When you made it capable of you, it is sufficiently
given to be understood how noble and how excellent
you created it, since from this nothing can
suffice it for blessed rest, whatever is less
than you. For even if it can be occupied
by other things, it cannot be filled at all
by created things. Saint Augustine says:
"So great a good is the rational nature
that there is no good by which it may be
blessed except God." You made, moreover, man,
benign Lord God, innocent, upright, decorated
with every virtue, and adorned with all
goods, and as it were a king of those
things that are upon the earth, simultaneously
celestial and terrestrial, temporal
and immortal, visible and
intelligible. Think, O faithful soul, how God made
man, and give magnificent thanks to him.
Indeed, according to the body he made an
outstanding creature, but according to the soul
even more so, inasmuch as it is marked by the
image of the Creator, a participant in reason,
and capable of eternal beatitude, which is man.
O my God, most high Father of
mercies, most powerful creator, how
magnificent you make him, magnificent indeed,
because you enrich him with the generosity of reason,
you vivify him with the splendor of grace,
and you exalt him with the honor of conferred virtue.

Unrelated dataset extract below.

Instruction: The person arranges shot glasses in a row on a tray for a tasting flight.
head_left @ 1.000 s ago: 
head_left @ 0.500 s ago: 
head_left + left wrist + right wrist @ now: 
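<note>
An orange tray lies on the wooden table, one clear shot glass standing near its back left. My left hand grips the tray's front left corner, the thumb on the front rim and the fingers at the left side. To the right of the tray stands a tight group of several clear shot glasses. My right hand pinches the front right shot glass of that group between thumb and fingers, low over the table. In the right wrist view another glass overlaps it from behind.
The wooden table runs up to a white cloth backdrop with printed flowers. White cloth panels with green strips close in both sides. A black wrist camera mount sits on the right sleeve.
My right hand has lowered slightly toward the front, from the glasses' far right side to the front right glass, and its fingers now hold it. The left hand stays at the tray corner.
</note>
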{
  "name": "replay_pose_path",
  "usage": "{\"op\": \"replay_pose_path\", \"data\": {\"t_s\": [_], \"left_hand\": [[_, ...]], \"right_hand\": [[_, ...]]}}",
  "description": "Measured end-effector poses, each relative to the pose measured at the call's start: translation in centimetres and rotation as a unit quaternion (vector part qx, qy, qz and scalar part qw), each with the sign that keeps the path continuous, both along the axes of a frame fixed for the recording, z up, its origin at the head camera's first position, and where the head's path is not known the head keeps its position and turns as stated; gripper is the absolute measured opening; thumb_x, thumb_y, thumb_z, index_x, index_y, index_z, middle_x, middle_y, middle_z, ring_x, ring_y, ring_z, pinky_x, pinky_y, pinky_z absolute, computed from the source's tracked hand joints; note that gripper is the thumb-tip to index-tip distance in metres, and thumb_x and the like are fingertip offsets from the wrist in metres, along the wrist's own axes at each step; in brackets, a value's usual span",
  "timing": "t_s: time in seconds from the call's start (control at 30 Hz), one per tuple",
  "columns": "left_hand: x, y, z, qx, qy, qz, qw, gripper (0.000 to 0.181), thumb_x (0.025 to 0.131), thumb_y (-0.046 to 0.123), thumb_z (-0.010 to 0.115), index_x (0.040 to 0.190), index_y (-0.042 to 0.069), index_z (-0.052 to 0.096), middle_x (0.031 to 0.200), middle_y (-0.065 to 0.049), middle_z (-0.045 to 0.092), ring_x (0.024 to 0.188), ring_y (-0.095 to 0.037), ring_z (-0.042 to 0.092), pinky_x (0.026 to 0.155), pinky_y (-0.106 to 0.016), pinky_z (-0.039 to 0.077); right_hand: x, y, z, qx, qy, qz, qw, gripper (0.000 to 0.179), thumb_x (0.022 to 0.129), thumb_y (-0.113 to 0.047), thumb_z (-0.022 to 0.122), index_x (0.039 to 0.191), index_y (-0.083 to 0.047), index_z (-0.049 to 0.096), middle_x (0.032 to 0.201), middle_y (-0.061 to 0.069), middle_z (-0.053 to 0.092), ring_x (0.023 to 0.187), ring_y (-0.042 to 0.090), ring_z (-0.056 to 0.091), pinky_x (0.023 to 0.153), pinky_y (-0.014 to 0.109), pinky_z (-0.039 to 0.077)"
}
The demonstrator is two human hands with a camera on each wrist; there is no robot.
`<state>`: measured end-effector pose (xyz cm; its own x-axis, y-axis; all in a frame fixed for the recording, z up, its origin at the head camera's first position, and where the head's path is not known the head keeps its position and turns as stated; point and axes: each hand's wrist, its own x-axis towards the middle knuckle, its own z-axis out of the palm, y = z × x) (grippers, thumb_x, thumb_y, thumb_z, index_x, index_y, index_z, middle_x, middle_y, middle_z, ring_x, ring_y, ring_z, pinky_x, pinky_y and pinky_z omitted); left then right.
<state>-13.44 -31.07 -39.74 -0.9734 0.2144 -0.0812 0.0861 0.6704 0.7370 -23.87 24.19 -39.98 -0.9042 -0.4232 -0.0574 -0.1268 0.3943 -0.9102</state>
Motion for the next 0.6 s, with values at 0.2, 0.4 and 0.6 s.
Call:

Who will grant to my eyes a
fountain of tears so that I may
weep for such a miserable fall
of our first parent? O what a
mournful ruin it was! For our
first parent was constituted under such a
condition of law, by the unsearchable wisdom
of the Creator, that if he had remained
immovably bound to the best Creator of his
in that summit of uprightness in which he was formed,
he would be blessed with the strength of such
health, and fortified with such solidity, that by no
impulse of harmful mutability...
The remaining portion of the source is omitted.